Суздальский развёл руками.
– Муниципалы грешат на замыкание, но слабо верится.
– А на подъезде к мосту?
– Мы поймали её на камерах у площади «Федерации», – он ткнул пальцем на другой берег, где светились вывески торгового центра, – она вышла из такси. Вызывала сама из терминала возле дома. Потом провал на полчаса. Как специально отрубили, понимаешь? Не знаю, поможет ли это. Не всё просто. И да, человек к ней подходил. Попал в тень, так что сказать особо нечего. Он вытащил из внутреннего кармана крутки телефон и протянул Горину. Дмитрий некоторое время вглядывался в отблёскивающий на солнце экран. Сказать, действительно, нечего. Если не одно «но». Он коротко кивнул.

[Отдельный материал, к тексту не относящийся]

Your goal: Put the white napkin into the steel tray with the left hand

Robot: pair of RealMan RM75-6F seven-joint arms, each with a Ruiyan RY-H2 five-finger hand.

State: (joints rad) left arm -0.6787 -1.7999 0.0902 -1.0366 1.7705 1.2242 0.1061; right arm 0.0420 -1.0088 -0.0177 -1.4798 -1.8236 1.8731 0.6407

– Узнаешь? – удивился Суздальский.
– Нет, – Горин цыкнул, – отправь снимки мне. Официально. Поработаем с ними.
– Для тебя что угодно, – Суздальский рассмеялся и хлопнул Горина широкой ладонью по плечу. Глядя на добродушное лицо этого человека, не поверишь, что он две минуты назад возился с трупом.
Горин сел в машину, рванул с места. Нужно успокоиться. Он включил радио, играл джаз – пойдёт. После Суздальского он успел переговорить со старшим следствия, приказал передать дело. У того даже глаза заблестели, как если бы он сорвал жирный куш в лотерею. Оно и понятно: бумажной возни по суицидам тьма, а результат для статистики мизерный. Музыка прервалась новостями. Так, ничего интересного – где-то открывали новую дорогу, построили школу, выплавили столько-то стали, сделали столько-то танков, в Европе – народные протесты, война вот-вот закончится. Ни слова о Митичеве. Дмитрий убавил громкость.

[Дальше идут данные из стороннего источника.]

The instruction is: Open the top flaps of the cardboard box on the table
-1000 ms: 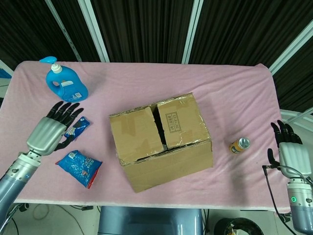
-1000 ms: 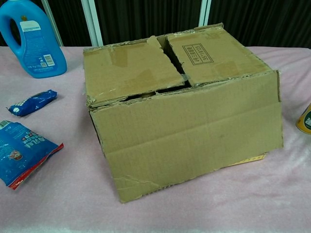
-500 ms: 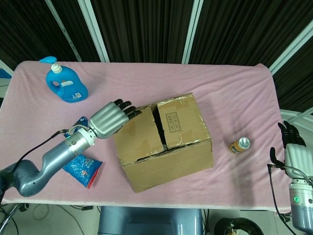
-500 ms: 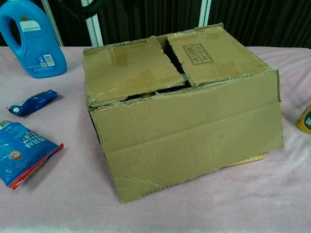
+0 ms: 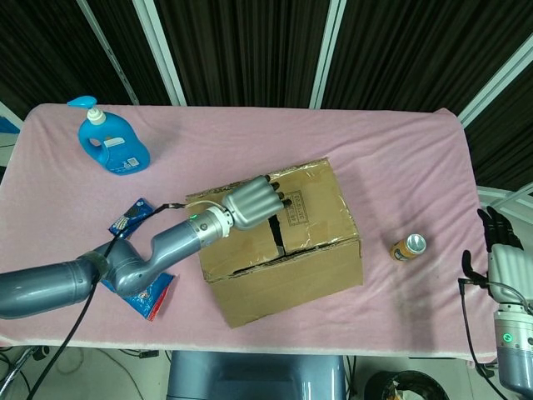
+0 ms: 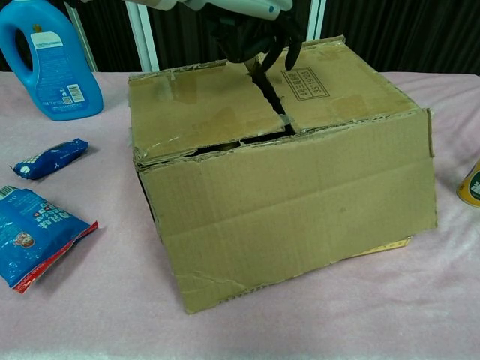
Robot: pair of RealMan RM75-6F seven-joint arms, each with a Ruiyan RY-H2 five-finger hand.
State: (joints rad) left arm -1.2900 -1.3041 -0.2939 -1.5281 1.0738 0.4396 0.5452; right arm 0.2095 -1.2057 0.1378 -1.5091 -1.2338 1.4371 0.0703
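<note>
Your left hand [image 5: 254, 202] is over the top of the cardboard box [image 5: 279, 267] mid-table, its fingers [image 6: 289, 45] curled down at the seam between the closed flaps, gripping nothing I can see. Your right hand [image 5: 502, 252] rests by the table's right edge, well away, fingers straight and together.

One cardboard box [image 5: 279, 242] sits on one bench [image 5: 400, 158] draped in pink. Around it lie one blue pump bottle [image 5: 112, 142], two blue snack packets, a small one [image 5: 131, 218] and a larger one [image 6: 34, 232], and one yellow can [image 5: 408, 247] on its side. Two robot hands are in view: the left hand [image 5: 252, 202] and the right hand [image 5: 503, 254].
</note>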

В контору возвращаться не хотелось. Горин размышлял, не выдал ли он себя, когда Суздальский показал ему снимок. Хитрый лис видит больше, чем кажется. Если он что-то заподозрил, может донести «собственной безопасности», а этим собакам только кинь кусок мяса. Дружба – дружбой, а служба – службой. Зачем он вообще заикнулся про эти камеры? Провокация? Проверка на лояльность? Никогда не знаешь, кто и когда воткнёт нож в спину. Нужно всегда быть настороже: никаких лишних слов, эмоций, любой взгляд может стоить свободы. Тело – непроницаемая мембрана. Оно – машина, призванная только служить делу партии: жить, как скажут, умереть, когда скажут. Нет другого выбора, кроме сделанного за тебя.
Дмитрий, миновав блокпост, преграждавший один из выездов на скоростной диаметр, «положил» стрелку спидометра. Он глубоко вздохнул, будто с плеч свалился камень. Скорость – единственная вольность. Он почувствовал облегчение, лавируя между грузовиками, ползущими на автопилотах. Но его лицо оставалось слепком, напряжённым и строгим. Надо соответствовать. Нормам, законам, требованиям, инструкциям, принципам, правилам, приказам. Здесь на трассе он – бежавший узник, опьянённый сладким воздухом свободы и забывший от головокружения, что собаки давно взяли след: залежался в прелой листве, считай – погиб. Ты всегда на виду, всегда уязвим, лёгкая мишень для тех, кто метит на твоё место. Лучший, безупречный, всегда говорящий правильные вещи; нужно быть человеком, с которым трудно поспорить, ибо всё им произнесённое – истина, заключённая в книжечку лучших изречений лидера партии. Самое страшное – неодобрение, стыд, загоняющий в петлю. Верность сильнее огня.